Le deuxième axe, c’est d’encourager la production et l’utilisation des biocarburants avec un objectif ambitieux : en 2015, nous en produirons 10 fois plus qu’en 2003. Aujourd’hui plusieurs options et techniques de production existent. Le gouvernement a décidé de favoriser le développement de chacune de ces options, et de laisser les consommateurs faire leur choix. Nous continuerons de soutenir le développement d’usines d
e production : depuis mai 2005 les agréments de l’Etat vont permettre la production de près de 2,7 millions de tonnes de carburant vert et la création ou la préservation de 20 000 emplois. (…)
Je réunirai dans les toutes prochaines semaines l’ensemble des acteurs afin de signer ensemble une charte d’engagement pour la réussite de cette filière stratégique de l’E85, premier véritable carburant de l’ »après-pétrole ». Elle devra prévoir notamment le déploiement d’un réseau de pompes vertes : 500 à 600 devront être disponibles d’ici la fin 2007 et nous inaugurerons très rapidement mon cher Thierry, puisque c’est dans les prochains jours, la première pompe verte.
J’ai également décidé que l’Etat ne percevrait aucune taxe sur la partie verte de l’E85. Le prix à la pompe de ce nouveau carburant sera donc de l’ordre de 0,80 euros par litre.

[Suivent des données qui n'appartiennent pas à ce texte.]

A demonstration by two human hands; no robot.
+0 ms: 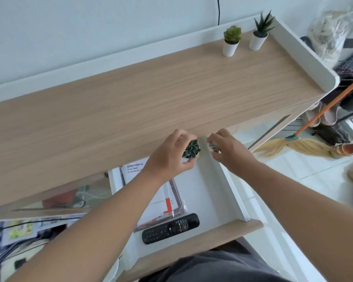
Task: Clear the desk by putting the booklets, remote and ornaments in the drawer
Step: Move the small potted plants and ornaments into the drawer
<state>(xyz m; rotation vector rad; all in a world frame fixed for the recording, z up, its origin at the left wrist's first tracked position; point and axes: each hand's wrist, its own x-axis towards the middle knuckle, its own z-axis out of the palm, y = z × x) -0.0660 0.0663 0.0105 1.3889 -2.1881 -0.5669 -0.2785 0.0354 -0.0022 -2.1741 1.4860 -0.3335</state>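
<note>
The white drawer (208, 186) stands pulled out below the wooden desk (130, 94). Inside lie booklets (161, 198) in a clear sleeve and a black remote (170, 228) near the drawer front. My left hand (169, 153) grips a small dark green succulent ornament (191, 148) over the drawer's back right corner. My right hand (228, 149) is closed on a small glittery ornament (213, 147), mostly hidden by the fingers. Two more potted plants remain on the desk's far right: a light green succulent (231, 40) and a spiky one (260, 33).
A broom (306, 139) with an orange handle lies on the white floor to the right, beside shoes (348, 148) and a rack. A bag (330, 31) hangs beyond the desk's raised white edge. Cluttered items sit at the lower left.
</note>
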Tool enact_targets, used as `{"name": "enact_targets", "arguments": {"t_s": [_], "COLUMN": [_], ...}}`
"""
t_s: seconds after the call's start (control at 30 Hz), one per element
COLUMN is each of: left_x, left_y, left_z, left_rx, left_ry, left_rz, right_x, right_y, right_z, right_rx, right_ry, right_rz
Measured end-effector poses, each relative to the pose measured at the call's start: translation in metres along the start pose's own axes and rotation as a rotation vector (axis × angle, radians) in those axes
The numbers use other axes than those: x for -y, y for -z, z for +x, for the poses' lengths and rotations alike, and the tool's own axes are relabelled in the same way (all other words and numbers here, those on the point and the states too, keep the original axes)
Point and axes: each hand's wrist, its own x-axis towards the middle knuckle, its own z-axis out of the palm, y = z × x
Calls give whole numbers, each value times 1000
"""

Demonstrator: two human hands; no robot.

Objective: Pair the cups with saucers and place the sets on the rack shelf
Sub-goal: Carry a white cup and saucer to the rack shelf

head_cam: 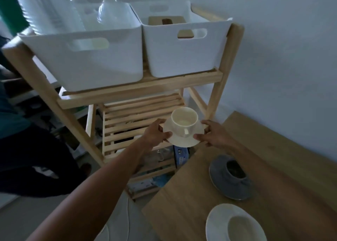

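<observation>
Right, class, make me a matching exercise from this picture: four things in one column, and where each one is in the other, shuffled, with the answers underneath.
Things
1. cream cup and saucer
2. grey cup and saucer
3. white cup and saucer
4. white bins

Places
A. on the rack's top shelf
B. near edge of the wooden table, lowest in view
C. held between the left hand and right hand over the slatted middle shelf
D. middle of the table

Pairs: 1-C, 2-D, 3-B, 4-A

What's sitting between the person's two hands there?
A cream cup on its saucer, held by left hand and right hand, in the head view.
</observation>
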Motion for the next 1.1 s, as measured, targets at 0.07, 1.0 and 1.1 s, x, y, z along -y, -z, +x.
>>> {"name": "enact_targets", "arguments": {"t_s": [0.07,1.0,1.1], "left_x": [15,62,57], "left_y": [6,40,40], "left_z": [13,289,296], "left_rx": [-10,-64,-58], "left_ry": [29,-95,-127], "left_rz": [-3,559,668], "right_x": [0,-10,-11], "right_y": [-15,-64,-66], "right_z": [19,304,315], "right_rx": [32,-129,-133], "right_ry": [13,-50,-59], "right_rz": [-69,-305,-343]}}
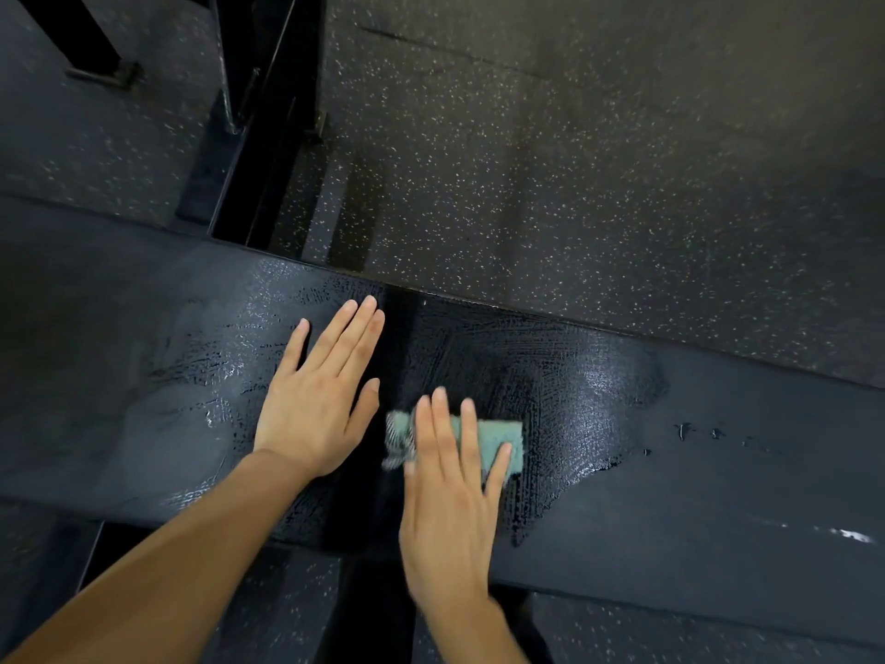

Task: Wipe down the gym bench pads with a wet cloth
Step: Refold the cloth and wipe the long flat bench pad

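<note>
Floor: dark rubber matting (598, 160) with pale speckles, faint seam near the top. Black metal frame rail (273, 151) runs away at upper left; second black post (88, 38) top-left corner. Light brighter upper right.

The bench (718, 472) is running across the middle of the frame, left to right. The left hand (316, 400) is lying flat on it at centre. The right hand (450, 500) is lying just right of it and lower, its fingers on the cloth (507, 438). The floor (574, 160) is lying behind the bench, with a metal frame (268, 151) standing at upper left.
</note>
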The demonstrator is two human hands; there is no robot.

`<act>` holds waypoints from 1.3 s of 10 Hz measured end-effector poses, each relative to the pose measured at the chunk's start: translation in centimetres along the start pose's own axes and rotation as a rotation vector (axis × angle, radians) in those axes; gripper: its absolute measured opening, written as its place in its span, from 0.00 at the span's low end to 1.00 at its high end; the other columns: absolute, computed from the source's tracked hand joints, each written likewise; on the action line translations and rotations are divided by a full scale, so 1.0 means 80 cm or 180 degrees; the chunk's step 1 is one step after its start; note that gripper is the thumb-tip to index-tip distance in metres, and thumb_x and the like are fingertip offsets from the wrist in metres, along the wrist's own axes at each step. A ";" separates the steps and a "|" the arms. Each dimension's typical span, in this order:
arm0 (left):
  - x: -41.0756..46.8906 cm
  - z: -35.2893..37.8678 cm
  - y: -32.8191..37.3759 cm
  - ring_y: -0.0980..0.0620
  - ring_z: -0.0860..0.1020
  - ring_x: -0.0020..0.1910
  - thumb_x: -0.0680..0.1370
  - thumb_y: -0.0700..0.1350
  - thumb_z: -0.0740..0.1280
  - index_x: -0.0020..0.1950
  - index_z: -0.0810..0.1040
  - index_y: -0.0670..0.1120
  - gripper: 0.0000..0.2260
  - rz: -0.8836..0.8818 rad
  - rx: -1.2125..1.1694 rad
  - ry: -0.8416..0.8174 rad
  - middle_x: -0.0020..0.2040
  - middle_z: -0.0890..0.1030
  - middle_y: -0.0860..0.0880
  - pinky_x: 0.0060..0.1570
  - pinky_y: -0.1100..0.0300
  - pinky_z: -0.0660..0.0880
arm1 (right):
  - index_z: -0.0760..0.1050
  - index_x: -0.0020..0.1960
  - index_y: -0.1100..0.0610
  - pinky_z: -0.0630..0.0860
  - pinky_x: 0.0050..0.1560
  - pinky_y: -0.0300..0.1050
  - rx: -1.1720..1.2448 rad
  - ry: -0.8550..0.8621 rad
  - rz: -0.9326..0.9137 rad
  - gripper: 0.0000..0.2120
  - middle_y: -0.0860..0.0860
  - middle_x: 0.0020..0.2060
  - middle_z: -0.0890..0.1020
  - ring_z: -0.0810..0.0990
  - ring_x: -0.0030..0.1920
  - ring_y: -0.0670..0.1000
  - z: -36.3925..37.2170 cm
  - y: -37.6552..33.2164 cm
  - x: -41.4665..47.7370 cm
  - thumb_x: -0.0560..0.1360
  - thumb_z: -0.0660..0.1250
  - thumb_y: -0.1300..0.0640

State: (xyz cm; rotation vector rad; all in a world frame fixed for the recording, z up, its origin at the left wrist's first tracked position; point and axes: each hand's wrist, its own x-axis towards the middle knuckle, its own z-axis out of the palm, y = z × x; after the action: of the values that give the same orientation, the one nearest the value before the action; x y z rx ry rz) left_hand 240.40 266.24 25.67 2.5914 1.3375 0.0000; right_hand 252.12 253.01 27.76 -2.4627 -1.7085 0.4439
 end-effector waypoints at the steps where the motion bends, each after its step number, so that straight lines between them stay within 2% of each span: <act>1: 0.000 0.000 0.000 0.52 0.51 0.80 0.82 0.51 0.49 0.81 0.53 0.44 0.28 0.0016 0.0003 0.0013 0.82 0.53 0.49 0.77 0.42 0.51 | 0.65 0.76 0.51 0.56 0.71 0.61 -0.0196 -0.0125 -0.0171 0.29 0.45 0.77 0.63 0.62 0.76 0.51 0.013 -0.006 -0.058 0.74 0.56 0.50; 3: 0.000 -0.001 0.000 0.51 0.51 0.80 0.82 0.51 0.48 0.81 0.53 0.44 0.28 0.0023 -0.0011 0.0033 0.82 0.53 0.49 0.77 0.42 0.52 | 0.65 0.74 0.50 0.54 0.72 0.59 -0.0060 -0.0246 -0.0200 0.30 0.44 0.76 0.64 0.63 0.74 0.49 0.018 -0.013 -0.078 0.71 0.58 0.49; 6: 0.001 0.001 -0.001 0.51 0.51 0.80 0.82 0.51 0.49 0.81 0.53 0.44 0.28 0.0026 -0.0001 0.0035 0.82 0.53 0.49 0.77 0.42 0.52 | 0.57 0.79 0.51 0.49 0.73 0.61 0.0134 -0.0054 0.0075 0.26 0.44 0.78 0.58 0.55 0.78 0.50 0.002 -0.023 0.023 0.80 0.50 0.51; 8: 0.001 -0.001 0.000 0.51 0.51 0.80 0.82 0.51 0.49 0.81 0.54 0.44 0.28 0.0039 0.0014 0.0030 0.82 0.53 0.49 0.76 0.42 0.53 | 0.62 0.77 0.51 0.54 0.72 0.61 -0.0153 -0.0207 -0.0013 0.29 0.45 0.78 0.60 0.58 0.77 0.51 0.016 -0.038 -0.040 0.76 0.54 0.50; 9: 0.001 -0.002 0.000 0.51 0.51 0.80 0.82 0.51 0.49 0.81 0.53 0.44 0.28 0.0034 -0.0004 0.0010 0.82 0.53 0.49 0.77 0.42 0.53 | 0.62 0.76 0.50 0.52 0.73 0.60 -0.0358 -0.0379 -0.0104 0.32 0.44 0.77 0.62 0.57 0.77 0.51 0.028 -0.047 -0.084 0.72 0.56 0.47; 11: 0.000 -0.002 0.000 0.51 0.50 0.80 0.82 0.51 0.48 0.81 0.53 0.44 0.28 0.0028 -0.0048 0.0013 0.82 0.53 0.49 0.77 0.42 0.52 | 0.64 0.75 0.49 0.52 0.72 0.59 -0.0338 -0.0435 -0.0114 0.33 0.43 0.75 0.65 0.59 0.76 0.50 0.023 -0.048 -0.081 0.70 0.57 0.46; 12: 0.000 -0.001 -0.001 0.51 0.51 0.80 0.82 0.51 0.49 0.81 0.53 0.44 0.28 0.0027 -0.0047 0.0025 0.82 0.53 0.49 0.77 0.42 0.52 | 0.64 0.75 0.48 0.53 0.72 0.57 -0.0247 -0.0385 -0.0371 0.32 0.43 0.76 0.64 0.62 0.75 0.47 0.018 -0.033 -0.076 0.71 0.57 0.46; 13: 0.000 -0.001 0.000 0.52 0.51 0.80 0.82 0.51 0.49 0.81 0.54 0.44 0.28 0.0015 -0.0035 0.0027 0.82 0.53 0.49 0.76 0.42 0.52 | 0.64 0.75 0.48 0.52 0.73 0.56 -0.0072 -0.0244 -0.0292 0.32 0.43 0.75 0.65 0.62 0.75 0.47 0.010 -0.003 -0.075 0.71 0.58 0.47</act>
State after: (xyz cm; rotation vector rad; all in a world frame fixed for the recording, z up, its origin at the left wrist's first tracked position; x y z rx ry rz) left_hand 240.36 266.27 25.75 2.5883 1.3303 0.0192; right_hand 249.70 247.44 28.09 -2.3997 -1.8571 0.5178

Enfin des mesures d’accompagnement fiscal pour les véhicules des particuliers et des sociétés renforceront encore les avantages des véhicules Flexfuel E85.
Ce que je souhaite, c’est que chaque Français puisse participer à la protection de l’environnement dans sa vie quotidienne sans que cela pèse sur son budget. J’aurai l’occasion de m’exprimer sur ce sujet la semaine prochaine.
Le troisième défi que nous avons à relever, c’est bien sûr l’emploi.
Vous le savez, le gouvernement fait de la bataille de l’emploi sa priorité.
Cette bataille, nous la menons sur tous les fronts. D’abord en défendant les emplois chaque fois que c’est possible comme nous l’avons fait pour la SOGERMA ; ensuite en modernisant le service public pour l’emploi afin qu’il accompagne et conseille mieux les demandeurs d’emploi ; enfin, et c’est de cela que je veux vous parler, en préparant l’avenir et en encourageant les secteurs créateurs d’emplois.
Nous avons obtenu de premiers résultats : 160 000 emplois salariés à plein temps ont été créés en un an. C’est la preuve que notre pays est capable de surmonter les difficultés lorsqu’il sait se rassembler autour d’un même objectif.
La bataille pour l’emploi c’est un combat quotidien. (…) Cette bataille pour l’emploi, nous avons besoin de vous, de vous tous, pour la mener. Car l’industrie automobile, c’est un million et demi de salariés en France, 13 millions dans l’Union Européenne. Ce sont aussi des territoires, des villes comme Sochaux, Flins, Cléon, Cerisay, Valenciennes, Clermont Ferrand. C’est aussi évidemment Turin, Munich, Stuttgart, Wolfsburg en Europe. Toutes les décisions que vous prenez ont bien évidemment un impact concret et immédiat sur l’équilibre économique et social de ces régions. (…)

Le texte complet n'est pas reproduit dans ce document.